Thursday, October 18, 2007

US Health Care, Lessons Learned.

In June of 2001 I graduated medical school almost a quarter of a million dollars in debt. With my education in mind and ideals in heart I headed out to complete residency. After residency I opened up my own practice in a small town (about three thousand people) with two ideals in my heart; 1. if I take care of the community, the community will take care of me 2. As a medical professional I am a resource to the community and as such, belong to it.I opened my practice on a shoe string budget (150K) and provided care to all people, bad insurance, no insurance, anyone who walked through my door.
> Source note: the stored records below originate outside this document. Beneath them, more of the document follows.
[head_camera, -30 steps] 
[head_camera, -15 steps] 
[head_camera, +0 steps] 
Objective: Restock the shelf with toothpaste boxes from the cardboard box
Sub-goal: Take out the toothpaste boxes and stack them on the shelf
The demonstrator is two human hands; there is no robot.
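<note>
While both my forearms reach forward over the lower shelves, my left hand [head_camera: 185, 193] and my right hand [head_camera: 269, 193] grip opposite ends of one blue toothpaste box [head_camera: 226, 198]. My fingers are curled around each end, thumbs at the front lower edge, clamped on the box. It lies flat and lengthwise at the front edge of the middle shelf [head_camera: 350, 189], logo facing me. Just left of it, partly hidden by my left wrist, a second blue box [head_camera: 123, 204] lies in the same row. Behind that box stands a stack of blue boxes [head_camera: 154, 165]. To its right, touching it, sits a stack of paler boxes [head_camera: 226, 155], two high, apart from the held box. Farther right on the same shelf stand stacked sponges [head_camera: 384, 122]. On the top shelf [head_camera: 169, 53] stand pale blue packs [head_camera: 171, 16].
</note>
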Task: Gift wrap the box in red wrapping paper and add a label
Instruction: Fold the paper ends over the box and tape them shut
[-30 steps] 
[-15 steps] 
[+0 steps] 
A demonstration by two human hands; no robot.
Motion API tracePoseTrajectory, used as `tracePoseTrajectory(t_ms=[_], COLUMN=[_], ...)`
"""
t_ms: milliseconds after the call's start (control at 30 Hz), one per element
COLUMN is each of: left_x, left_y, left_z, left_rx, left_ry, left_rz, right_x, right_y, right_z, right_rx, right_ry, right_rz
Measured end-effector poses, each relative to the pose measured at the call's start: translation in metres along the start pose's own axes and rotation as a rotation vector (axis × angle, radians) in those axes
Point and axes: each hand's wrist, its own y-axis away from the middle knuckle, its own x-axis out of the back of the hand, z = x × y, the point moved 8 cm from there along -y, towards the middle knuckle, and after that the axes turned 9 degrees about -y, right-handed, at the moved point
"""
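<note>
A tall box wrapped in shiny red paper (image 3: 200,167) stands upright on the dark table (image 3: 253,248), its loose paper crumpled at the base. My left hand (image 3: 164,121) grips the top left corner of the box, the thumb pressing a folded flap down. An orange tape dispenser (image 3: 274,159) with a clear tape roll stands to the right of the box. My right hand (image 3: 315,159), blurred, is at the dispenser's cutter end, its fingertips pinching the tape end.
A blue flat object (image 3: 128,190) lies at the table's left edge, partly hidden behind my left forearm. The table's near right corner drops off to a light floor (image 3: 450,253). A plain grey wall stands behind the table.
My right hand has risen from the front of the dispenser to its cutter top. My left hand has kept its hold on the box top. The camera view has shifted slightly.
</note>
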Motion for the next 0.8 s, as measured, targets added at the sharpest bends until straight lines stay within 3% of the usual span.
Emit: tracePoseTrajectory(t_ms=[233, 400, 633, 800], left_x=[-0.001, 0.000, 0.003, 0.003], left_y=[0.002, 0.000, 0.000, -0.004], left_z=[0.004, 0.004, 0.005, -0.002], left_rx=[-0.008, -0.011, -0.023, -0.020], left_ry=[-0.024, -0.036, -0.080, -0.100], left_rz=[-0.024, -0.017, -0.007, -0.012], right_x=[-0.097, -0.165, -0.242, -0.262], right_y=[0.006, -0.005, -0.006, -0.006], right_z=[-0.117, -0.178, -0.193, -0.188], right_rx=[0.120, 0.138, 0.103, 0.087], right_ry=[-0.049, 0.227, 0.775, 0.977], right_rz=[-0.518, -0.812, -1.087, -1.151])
I scheduled patients such that I had time to truly address their problems (my dad always taught me that if you are going to do something you should do it right). Two years later I could only afford to pay myself $143/wk, none of my self pay patients were keeping up on their bargain to make regular payments (as low as $10/mo), the insurance companies administrative requirements were costing me more every month, and my liability insurance went up to $22,000 in the third year. Lesson 1, you cannot practice primary care with true integrity in the current atmosphere, you must either turn patients away or schedule so many that your quality of care becomes questionable (even to you). Lesson 2, my integrity is not more important than my family. I am not the only one who struggled I watched my family struggle because I tried to do what is right. I wrote my book with the belief that the only reason people would let this happen is that they don't understand how it works, I have yet to find a publisher for this unfortunate piece. I don't want to be rich, I don't want to be famous, I just want my faith in human nature and our brotherhood to be renewed by a population that won't let profit driven medicine neglect its members.